### TASK BRIEF
Leaving out every picture, copy the lines of the data exactly, from the first through the line containing "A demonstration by".
[Start of Attachment]
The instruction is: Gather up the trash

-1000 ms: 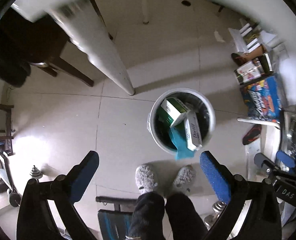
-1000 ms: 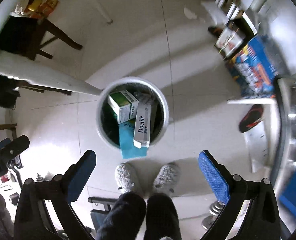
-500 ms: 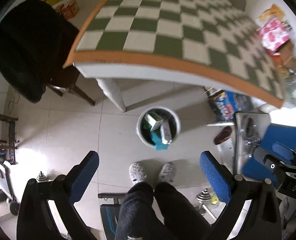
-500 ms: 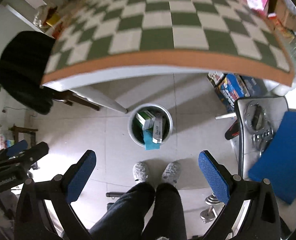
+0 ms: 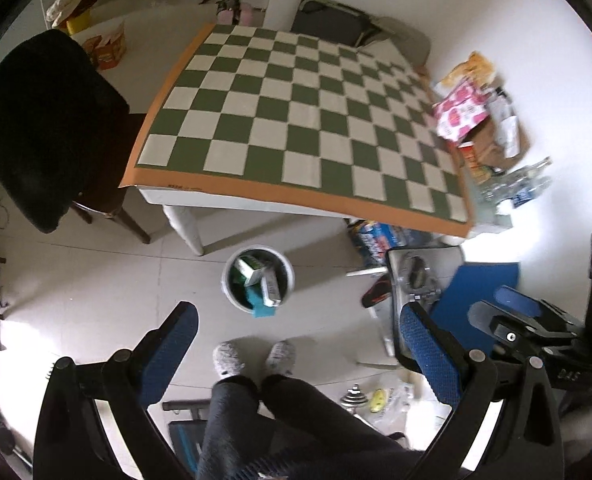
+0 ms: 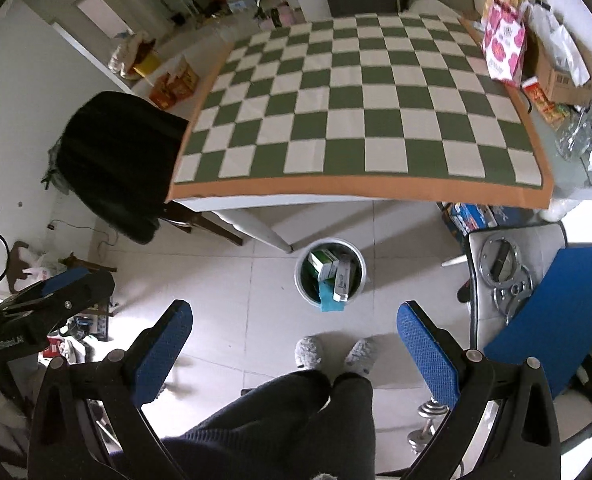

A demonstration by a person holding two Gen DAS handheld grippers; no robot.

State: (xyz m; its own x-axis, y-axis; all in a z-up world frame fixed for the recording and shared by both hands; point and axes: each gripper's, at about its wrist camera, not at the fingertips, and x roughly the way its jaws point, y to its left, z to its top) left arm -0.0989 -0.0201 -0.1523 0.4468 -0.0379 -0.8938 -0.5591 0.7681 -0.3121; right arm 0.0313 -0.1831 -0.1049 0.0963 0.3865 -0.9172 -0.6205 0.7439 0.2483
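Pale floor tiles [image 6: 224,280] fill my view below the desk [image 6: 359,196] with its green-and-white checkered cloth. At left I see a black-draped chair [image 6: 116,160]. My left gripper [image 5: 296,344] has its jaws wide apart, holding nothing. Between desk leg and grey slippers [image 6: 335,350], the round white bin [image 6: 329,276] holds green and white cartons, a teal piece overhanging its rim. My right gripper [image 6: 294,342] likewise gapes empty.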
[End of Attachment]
### SOLUTION FOR THIS PROBLEM
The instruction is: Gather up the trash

-1000 ms: 
-1000 ms: 
-500 ms: 
-500 ms: 
+0 ms: 
+0 ms: 

A demonstration by a person holding two Gen DAS handheld grippers; no robot.

Besides the given answer, there is nothing more to add.